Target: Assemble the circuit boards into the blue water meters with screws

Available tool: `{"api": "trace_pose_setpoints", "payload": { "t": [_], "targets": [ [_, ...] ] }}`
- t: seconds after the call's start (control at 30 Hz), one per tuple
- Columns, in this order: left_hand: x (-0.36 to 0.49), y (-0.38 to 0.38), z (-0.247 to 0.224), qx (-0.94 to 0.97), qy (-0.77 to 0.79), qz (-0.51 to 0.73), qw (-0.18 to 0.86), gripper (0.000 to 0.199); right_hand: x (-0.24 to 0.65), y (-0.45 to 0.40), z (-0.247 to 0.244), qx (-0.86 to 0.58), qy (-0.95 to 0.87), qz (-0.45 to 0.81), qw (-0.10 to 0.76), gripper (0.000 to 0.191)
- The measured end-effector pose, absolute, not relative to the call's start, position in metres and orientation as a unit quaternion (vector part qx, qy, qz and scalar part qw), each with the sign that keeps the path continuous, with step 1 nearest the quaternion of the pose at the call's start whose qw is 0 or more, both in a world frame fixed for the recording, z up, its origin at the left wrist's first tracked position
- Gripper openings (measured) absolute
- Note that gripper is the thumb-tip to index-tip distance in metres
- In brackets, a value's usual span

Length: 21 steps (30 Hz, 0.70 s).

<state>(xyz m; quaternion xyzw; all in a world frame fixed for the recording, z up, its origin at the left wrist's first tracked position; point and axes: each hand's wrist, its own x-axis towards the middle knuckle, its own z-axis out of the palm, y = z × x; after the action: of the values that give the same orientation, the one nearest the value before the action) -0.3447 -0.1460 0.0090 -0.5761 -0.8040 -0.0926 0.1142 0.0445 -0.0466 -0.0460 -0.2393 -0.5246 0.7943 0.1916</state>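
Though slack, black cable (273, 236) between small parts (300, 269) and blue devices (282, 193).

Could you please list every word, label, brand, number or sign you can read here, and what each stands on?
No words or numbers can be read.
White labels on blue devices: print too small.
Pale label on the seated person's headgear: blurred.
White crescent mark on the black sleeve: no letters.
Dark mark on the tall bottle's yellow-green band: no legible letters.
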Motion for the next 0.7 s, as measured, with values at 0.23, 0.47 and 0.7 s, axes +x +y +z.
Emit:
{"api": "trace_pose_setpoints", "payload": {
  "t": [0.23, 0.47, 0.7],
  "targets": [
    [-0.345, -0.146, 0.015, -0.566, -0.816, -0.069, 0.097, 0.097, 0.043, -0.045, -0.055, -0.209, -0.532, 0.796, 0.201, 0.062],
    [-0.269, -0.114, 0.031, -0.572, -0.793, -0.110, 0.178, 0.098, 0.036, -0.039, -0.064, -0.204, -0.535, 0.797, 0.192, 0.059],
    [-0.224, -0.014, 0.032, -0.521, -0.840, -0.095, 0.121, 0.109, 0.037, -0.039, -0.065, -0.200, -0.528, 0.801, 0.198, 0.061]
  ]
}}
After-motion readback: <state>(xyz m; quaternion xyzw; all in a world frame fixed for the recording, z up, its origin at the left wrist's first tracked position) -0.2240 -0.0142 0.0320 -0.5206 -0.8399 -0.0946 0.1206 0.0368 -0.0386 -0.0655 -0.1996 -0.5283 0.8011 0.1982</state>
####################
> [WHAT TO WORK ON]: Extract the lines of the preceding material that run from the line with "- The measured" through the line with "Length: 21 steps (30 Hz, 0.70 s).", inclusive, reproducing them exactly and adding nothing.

> [TASK SOLUTION]:
- The measured end-effector pose, absolute, not relative to the call's start, position in metres and orientation as a unit quaternion (vector part qx, qy, qz and scalar part qw), each with the sign that keeps the path continuous, with step 1 nearest the quaternion of the pose at the call's start whose qw is 0 or more, both in a world frame fixed for the recording, z up, its origin at the left wrist's first tracked position
- Gripper openings (measured) absolute
- Note that gripper is the thumb-tip to index-tip distance in metres
- In brackets, a value's usual span

Length: 21 steps (30 Hz, 0.70 s).

Above is the complete output.